→ **TASK ITEM**: Repeat, word for word, all the data that follows, and exclude the pictures.

→ **DATASET EXTRACT**:
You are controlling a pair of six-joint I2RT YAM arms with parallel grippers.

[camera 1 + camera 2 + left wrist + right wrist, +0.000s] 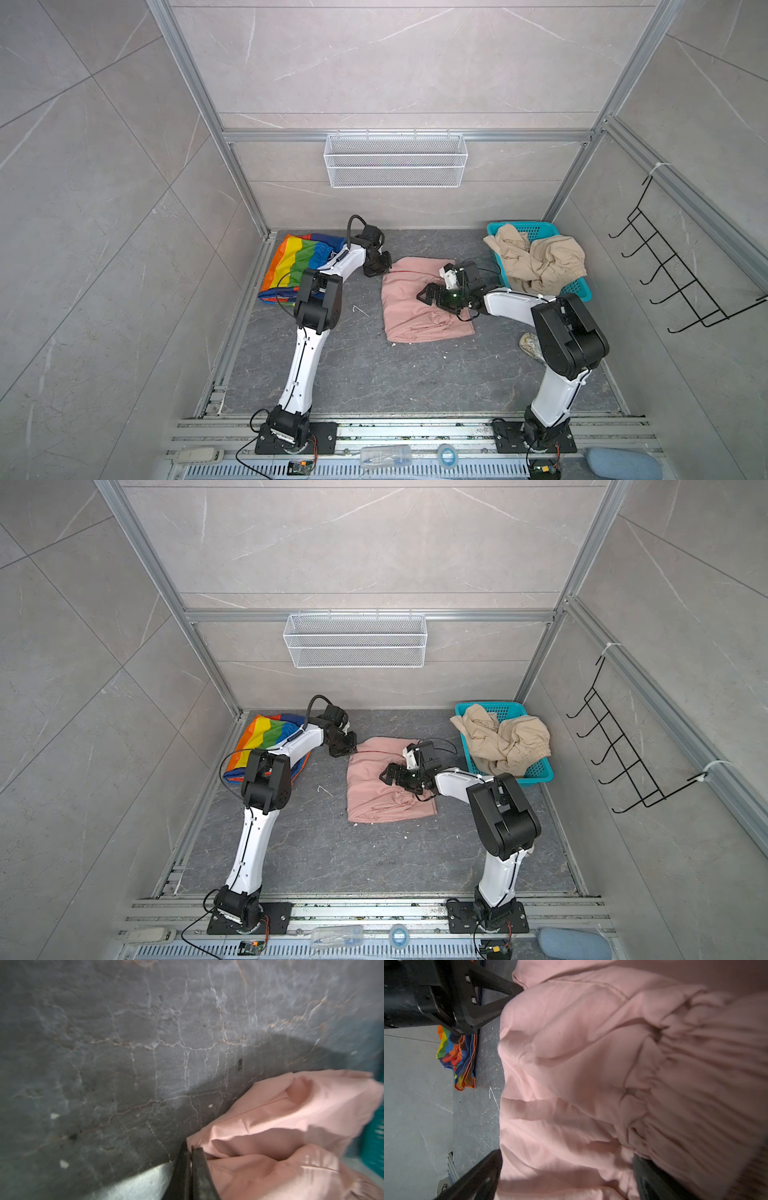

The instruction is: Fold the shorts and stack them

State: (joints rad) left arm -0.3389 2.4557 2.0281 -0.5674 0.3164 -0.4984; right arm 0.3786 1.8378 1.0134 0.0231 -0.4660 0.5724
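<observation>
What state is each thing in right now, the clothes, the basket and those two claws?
Pink shorts: spread on the table, rumpled, one corner pinched.
Rainbow shorts: lying aside, apparently folded.
Beige shorts: crumpled, heaped in the teal basket.
Teal basket: upright, full.
Left gripper: shut on the pink shorts' corner.
Right gripper: open, over the pink shorts.

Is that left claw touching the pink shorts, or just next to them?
Touching. In the left wrist view the left gripper is closed, with a corner of the pink shorts pinched between its jaws.
</observation>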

→ **EXERCISE RESPONSE**:
You are controlling a pair of six-joint I2RT YAM arms with parallel grippers.

[camera 1 + camera 2 + left wrist + right wrist, +0.000s] 

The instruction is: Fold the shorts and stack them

State: (joints rad) left arm -0.3389 2.4557 2.0281 -0.5674 0.3164 -0.4984; right arm 0.3786 1.8378 1.0134 0.0231 -0.4660 0.5724
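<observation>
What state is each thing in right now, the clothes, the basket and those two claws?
Pink shorts: spread on the table, rumpled, one corner pinched.
Rainbow shorts: lying aside, apparently folded.
Beige shorts: crumpled, heaped in the teal basket.
Teal basket: upright, full.
Left gripper: shut on the pink shorts' corner.
Right gripper: open, over the pink shorts.

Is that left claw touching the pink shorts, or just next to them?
Touching. In the left wrist view the left gripper is closed, with a corner of the pink shorts pinched between its jaws.
</observation>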

The complete answer has been presented.